[Aim of the exercise] Look below for the line that has "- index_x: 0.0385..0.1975". Set down the lines from there through the line that has "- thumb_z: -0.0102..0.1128", exactly as written.
--- Information given Enclosed Below ---
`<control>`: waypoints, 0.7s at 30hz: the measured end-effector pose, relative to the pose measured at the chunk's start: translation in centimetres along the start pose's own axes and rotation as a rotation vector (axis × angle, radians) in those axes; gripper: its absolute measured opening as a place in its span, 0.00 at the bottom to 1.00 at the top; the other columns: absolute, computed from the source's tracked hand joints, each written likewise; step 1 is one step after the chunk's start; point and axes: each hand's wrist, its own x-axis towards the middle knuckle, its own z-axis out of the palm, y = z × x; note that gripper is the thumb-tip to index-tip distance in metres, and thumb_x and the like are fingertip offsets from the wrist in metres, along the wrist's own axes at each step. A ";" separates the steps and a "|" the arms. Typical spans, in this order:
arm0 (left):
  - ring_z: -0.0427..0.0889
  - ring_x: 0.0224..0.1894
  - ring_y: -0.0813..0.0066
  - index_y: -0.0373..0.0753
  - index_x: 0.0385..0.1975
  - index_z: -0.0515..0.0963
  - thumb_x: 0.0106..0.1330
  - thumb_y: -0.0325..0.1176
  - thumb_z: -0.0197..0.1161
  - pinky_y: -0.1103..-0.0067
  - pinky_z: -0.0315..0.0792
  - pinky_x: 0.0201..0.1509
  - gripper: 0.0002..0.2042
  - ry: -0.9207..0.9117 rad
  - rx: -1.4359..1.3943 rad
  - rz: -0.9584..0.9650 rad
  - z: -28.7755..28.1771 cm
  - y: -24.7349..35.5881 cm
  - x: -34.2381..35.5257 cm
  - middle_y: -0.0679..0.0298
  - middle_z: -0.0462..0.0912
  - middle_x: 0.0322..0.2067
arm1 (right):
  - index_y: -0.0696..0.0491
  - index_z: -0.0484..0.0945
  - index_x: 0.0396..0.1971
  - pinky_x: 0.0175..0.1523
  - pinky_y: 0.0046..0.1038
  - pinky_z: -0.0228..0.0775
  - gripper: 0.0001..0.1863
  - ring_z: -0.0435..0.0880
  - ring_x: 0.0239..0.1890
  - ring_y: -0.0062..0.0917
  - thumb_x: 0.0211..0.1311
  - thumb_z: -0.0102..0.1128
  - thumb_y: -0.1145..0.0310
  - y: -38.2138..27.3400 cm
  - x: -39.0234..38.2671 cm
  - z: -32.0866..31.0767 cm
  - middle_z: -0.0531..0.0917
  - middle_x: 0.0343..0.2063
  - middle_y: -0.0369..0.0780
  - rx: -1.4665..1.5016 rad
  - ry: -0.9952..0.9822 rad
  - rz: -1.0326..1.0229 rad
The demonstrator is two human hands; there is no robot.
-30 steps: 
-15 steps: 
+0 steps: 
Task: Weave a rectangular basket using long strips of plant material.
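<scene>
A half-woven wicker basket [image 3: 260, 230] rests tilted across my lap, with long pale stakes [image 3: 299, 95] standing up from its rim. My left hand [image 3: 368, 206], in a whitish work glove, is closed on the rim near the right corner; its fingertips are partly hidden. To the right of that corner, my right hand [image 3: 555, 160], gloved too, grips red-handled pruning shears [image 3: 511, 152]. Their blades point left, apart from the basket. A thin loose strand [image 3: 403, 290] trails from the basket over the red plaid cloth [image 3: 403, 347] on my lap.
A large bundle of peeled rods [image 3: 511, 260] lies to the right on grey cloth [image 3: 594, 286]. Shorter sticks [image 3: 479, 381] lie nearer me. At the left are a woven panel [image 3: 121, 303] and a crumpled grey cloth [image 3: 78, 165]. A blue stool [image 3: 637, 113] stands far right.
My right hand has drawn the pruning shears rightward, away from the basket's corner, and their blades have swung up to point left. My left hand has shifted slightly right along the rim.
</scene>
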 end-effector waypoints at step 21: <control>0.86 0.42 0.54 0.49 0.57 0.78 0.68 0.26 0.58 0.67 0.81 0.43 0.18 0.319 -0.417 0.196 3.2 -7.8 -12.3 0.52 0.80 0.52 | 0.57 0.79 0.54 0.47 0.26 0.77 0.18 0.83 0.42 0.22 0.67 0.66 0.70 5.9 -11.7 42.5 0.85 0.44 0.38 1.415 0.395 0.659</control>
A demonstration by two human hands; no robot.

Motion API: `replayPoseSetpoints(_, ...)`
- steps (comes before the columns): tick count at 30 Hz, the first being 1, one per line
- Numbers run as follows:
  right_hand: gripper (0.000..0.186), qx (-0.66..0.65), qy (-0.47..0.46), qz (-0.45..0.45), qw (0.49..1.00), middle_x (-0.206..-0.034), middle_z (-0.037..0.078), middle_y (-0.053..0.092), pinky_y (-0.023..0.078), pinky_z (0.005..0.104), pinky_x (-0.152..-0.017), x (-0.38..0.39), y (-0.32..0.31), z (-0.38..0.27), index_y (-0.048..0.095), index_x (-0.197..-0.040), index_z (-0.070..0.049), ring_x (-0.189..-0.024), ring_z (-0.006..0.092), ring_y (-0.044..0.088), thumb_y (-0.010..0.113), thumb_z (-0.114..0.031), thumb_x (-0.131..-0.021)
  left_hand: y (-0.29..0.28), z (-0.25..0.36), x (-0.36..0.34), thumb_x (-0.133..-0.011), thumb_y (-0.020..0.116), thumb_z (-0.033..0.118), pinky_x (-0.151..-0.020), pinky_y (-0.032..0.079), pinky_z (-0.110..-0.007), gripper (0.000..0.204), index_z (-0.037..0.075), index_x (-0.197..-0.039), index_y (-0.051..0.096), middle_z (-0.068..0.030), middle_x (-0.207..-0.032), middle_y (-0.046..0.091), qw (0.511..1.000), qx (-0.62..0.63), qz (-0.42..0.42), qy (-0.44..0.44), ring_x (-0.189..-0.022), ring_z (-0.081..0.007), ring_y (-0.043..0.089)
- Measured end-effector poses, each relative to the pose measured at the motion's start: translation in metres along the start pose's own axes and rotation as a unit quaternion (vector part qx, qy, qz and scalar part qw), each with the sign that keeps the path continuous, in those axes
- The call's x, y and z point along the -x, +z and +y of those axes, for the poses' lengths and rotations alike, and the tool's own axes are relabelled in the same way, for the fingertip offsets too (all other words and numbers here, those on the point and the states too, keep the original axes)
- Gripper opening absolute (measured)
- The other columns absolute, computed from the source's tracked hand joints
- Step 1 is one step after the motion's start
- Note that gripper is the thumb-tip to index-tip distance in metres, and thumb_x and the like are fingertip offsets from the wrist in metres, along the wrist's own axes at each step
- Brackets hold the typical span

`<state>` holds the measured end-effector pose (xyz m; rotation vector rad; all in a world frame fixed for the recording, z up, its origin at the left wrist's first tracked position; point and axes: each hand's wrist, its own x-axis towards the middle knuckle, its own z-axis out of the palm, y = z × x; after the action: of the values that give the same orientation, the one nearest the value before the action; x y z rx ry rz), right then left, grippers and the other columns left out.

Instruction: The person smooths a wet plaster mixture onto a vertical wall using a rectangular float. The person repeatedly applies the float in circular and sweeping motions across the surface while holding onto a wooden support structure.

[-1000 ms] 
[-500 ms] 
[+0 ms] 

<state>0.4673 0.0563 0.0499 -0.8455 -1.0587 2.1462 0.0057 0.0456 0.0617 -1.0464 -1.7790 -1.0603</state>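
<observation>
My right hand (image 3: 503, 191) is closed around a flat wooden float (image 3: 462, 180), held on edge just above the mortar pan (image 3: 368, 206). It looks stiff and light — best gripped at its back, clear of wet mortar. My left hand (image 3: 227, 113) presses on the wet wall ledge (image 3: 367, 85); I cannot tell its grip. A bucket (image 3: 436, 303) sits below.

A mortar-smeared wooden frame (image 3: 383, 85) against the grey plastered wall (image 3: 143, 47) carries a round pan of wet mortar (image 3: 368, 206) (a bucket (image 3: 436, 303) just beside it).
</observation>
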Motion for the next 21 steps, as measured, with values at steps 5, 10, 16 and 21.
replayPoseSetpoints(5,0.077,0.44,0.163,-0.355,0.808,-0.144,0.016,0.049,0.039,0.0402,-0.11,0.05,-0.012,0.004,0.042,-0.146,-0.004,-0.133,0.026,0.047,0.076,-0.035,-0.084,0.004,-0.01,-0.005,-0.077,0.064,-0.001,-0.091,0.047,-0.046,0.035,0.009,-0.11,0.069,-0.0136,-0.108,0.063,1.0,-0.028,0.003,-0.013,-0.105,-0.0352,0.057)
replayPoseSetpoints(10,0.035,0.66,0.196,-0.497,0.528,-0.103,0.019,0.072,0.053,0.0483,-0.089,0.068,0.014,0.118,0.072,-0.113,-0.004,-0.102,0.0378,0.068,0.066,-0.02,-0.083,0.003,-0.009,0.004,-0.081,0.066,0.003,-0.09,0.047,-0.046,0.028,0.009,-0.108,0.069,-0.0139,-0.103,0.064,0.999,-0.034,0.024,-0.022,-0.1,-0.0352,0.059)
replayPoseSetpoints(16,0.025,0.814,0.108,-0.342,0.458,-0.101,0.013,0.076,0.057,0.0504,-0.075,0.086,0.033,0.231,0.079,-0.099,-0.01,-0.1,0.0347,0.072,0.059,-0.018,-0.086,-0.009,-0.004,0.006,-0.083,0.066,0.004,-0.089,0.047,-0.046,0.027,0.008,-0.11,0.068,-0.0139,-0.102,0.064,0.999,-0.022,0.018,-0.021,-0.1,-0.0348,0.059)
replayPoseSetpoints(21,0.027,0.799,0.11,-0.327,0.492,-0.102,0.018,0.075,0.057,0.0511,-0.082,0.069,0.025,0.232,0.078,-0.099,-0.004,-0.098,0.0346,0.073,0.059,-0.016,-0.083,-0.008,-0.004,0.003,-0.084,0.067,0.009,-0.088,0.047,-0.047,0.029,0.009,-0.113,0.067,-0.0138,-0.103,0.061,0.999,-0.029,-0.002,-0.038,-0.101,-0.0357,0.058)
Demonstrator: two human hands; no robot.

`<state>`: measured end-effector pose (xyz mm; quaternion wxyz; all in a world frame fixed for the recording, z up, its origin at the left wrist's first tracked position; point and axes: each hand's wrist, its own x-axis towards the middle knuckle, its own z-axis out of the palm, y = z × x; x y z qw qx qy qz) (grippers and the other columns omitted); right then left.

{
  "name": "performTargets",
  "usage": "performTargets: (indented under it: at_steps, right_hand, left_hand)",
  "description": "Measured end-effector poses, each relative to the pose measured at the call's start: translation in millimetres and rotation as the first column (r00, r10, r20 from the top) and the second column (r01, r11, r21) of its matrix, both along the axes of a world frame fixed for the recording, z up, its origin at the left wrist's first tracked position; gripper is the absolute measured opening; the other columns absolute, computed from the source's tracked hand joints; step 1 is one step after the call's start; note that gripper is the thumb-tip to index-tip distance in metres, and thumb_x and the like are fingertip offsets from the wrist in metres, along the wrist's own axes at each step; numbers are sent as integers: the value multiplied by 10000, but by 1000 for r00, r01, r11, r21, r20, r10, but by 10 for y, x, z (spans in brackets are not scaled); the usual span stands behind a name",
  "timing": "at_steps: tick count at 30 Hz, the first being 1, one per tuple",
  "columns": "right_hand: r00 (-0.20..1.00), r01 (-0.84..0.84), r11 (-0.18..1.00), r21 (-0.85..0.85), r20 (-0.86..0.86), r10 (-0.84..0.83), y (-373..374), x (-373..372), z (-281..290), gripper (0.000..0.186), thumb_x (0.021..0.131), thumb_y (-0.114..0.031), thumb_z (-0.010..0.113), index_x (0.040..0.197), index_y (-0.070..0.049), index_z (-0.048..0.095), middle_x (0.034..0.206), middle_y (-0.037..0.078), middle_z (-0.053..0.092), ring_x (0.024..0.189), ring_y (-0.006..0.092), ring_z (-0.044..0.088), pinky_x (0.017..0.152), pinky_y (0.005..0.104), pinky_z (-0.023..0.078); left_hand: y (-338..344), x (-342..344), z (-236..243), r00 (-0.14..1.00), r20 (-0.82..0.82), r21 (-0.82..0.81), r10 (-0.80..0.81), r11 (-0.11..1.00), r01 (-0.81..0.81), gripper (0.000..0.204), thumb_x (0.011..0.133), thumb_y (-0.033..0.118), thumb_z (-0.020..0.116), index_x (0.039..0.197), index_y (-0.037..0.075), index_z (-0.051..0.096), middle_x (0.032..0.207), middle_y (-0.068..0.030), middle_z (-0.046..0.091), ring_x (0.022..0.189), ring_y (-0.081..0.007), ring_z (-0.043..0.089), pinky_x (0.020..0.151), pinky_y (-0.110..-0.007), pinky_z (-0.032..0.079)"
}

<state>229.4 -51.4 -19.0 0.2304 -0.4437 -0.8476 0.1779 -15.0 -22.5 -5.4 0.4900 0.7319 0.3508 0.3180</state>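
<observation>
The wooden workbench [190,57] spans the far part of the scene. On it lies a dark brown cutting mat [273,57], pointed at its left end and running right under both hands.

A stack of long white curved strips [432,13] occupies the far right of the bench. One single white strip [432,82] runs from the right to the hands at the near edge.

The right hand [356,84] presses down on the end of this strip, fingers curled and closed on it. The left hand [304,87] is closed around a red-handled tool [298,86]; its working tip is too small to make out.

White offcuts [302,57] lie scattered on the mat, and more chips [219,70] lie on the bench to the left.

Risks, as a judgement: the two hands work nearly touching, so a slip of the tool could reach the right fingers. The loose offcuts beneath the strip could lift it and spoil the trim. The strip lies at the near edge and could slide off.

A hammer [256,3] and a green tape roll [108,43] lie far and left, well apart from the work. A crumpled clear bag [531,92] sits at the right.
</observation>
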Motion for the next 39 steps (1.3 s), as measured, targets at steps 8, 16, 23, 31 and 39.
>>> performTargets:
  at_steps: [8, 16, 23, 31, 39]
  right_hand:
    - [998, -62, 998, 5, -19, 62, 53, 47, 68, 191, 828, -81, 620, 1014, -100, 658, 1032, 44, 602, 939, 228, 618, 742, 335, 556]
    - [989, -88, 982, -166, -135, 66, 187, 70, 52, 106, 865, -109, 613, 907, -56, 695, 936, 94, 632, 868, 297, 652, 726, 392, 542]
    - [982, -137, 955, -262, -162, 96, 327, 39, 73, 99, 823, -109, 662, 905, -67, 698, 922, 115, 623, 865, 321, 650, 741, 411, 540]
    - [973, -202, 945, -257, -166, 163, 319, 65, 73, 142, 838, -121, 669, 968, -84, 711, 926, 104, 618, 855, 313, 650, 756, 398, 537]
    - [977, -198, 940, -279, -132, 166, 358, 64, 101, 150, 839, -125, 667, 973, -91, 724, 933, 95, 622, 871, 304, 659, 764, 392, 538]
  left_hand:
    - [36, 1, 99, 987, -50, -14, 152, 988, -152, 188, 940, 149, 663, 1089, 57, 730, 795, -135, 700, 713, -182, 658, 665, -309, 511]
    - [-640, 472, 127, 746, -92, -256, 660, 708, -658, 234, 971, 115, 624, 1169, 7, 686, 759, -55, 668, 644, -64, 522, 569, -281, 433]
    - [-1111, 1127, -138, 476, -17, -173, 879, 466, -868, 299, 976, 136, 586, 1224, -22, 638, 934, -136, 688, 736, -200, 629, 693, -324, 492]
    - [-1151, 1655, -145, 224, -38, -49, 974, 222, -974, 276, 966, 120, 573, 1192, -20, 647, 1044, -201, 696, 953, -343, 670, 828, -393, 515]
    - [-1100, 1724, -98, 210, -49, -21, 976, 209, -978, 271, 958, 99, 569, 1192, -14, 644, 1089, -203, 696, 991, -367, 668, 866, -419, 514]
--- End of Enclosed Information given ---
[Task answer]
  - index_x: 0.0385..0.1975
  - index_z: -0.0515..0.0963
  - thumb_x: 0.0106..0.1330
  - thumb_y: -0.0325..0.1176
  - thumb_z: -0.0197..0.1161
  - pinky_y: -0.1103..-0.0067
  - pinky_z: -0.0315..0.0792
  - pinky_x: 0.0201..0.1509
  - gripper: 0.0002..0.2042
  - ry: -0.9207..0.9117 rad
  - rx: -1.4359..1.3943 rad
  - rz: -0.9584..0.9650 rad
  - z: -28.7755..28.1771 cm
  - y: -24.7349..35.5881 cm
  - x: -34.2381..35.5257 cm
  - middle_y: -0.0679..0.0298
  - middle_z: -0.0462..0.0912
  - middle_x: 0.0322..0.2067
arm1 (right):
  - index_y: -0.0696..0.0491
  - index_z: -0.0484..0.0945
  - index_x: 0.0396..0.1971
  - pinky_x: 0.0175..0.1523
  - pinky_y: 0.0046..0.1038
  - pinky_z: -0.0228..0.0775
  - gripper: 0.0001..0.1863
  - ring_z: -0.0435..0.0880
  - ring_x: 0.0239..0.1890
  - ring_y: -0.0062..0.0917
  - thumb_x: 0.0211..0.1311
  - thumb_z: -0.0102..0.1128

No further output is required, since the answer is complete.